I decided to spend my evening at the sea shore. Watching the waves roaring towards the shore bringing everything it has towards the shore. But however big it becomes it has to just leave everything at the shore and return empty handed. It is almost the state of humans. He gathers all the fancies of this world, but has to return empty handed whoever he may be. He just has to face the inevitable alone. There were not many people around except for some elderly couples who came for the evening walk. This again annoyed me for some unknown reason. Watching the waves coming in alternatively I lost track of the time. The orange sun had already half dipped into the sea suddenly tears came flowing from my eyes. A strange emotion filled my heart that I couldn’t stand there. Seeing the sun set filled my mind with thoughts of doom and sorrow. I hurried from the place not even waiting for the sun to vanish in between the waves. My mind was in anguish even after I returned to my room. I didn’t have the habit of taking sleeping pill and didn’t want to start one. I remembered a joke which I read in a magazine about I prisoner who was asked about his last wish on his day of execution. He first thought of asking for a cigarette, but then refused least he would make it a habit. My situation was not in any way better than his.

Day 3

Surprisingly I had a good sleep. May be it was going to be a good day for me. The news paper boy and the pious ladies were right on time. I liked the perspective that everything was as it should be, but was not sure what was right fOr me.

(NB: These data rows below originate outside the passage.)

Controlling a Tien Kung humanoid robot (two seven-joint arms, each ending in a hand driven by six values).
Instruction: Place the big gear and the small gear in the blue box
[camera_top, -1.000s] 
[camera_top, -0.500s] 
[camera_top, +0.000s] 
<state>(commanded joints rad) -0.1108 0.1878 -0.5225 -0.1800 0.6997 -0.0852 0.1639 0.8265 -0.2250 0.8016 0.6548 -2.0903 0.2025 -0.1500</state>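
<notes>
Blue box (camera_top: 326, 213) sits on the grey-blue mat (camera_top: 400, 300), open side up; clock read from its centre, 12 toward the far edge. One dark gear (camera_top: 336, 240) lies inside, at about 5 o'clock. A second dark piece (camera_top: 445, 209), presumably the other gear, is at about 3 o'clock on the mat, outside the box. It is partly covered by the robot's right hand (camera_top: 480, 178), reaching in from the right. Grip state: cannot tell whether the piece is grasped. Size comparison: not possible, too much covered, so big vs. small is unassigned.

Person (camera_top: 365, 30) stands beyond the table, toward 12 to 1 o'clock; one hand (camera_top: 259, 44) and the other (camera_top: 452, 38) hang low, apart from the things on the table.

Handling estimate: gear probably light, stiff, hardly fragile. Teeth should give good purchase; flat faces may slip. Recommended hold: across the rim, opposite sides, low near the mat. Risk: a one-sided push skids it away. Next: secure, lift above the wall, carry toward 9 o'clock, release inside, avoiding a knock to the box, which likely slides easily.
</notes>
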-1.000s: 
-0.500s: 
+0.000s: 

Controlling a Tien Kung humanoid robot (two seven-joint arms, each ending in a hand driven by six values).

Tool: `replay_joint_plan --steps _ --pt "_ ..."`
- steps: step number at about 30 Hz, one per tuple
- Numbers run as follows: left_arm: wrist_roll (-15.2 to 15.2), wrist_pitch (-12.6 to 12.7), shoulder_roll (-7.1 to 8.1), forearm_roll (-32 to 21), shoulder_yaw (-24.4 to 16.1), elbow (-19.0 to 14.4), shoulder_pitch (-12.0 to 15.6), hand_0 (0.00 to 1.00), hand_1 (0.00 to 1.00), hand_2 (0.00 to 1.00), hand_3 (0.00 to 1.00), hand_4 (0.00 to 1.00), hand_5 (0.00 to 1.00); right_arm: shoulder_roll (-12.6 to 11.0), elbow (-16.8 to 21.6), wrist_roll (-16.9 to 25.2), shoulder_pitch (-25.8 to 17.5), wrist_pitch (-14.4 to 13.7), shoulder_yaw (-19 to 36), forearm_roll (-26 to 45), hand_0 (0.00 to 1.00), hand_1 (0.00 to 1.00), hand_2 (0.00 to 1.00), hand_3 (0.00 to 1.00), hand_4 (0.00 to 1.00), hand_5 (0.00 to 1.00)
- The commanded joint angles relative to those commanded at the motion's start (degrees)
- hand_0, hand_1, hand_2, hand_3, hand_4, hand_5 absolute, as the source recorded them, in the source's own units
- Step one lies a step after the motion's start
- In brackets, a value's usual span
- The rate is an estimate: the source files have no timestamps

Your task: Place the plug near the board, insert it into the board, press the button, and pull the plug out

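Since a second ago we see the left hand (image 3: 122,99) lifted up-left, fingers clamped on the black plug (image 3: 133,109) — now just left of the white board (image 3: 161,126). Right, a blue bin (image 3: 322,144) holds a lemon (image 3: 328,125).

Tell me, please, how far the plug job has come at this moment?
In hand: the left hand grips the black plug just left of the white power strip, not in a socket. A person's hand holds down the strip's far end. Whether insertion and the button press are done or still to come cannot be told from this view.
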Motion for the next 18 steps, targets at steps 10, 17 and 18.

I reached the medical centre a bit late. They told me to wait in the visitor’s room. There were a few people anxiously waiting for their call. Seeing these souls comforted me, but this was surely not a company I wanted to be in. I had to spend an anxious hour before I was called. I was accompanied by a nurse into the doctor’s room. He was a middle aged gentleman with grey starting spin webs on his hair. He showed me the chair and asked the nurse to leave us. He had a pile of papers in his hand which I supposed would be my reports. I wondered there was so much written about the small piece I brought. The doctor asked me some questions regarding my complaints for the last week. After a small pause he took of his spectacles, kept it on the table and took the reports. I closed my eyes and sharpened my ears. The doctor was speaking in clear language but I could not hear a word. I slowly opened my eyes , but the only thing I could see was a long dark corridor with a tiny speck light at its end. I understood that the journey was just beginning for me and slowly started walking  towards it.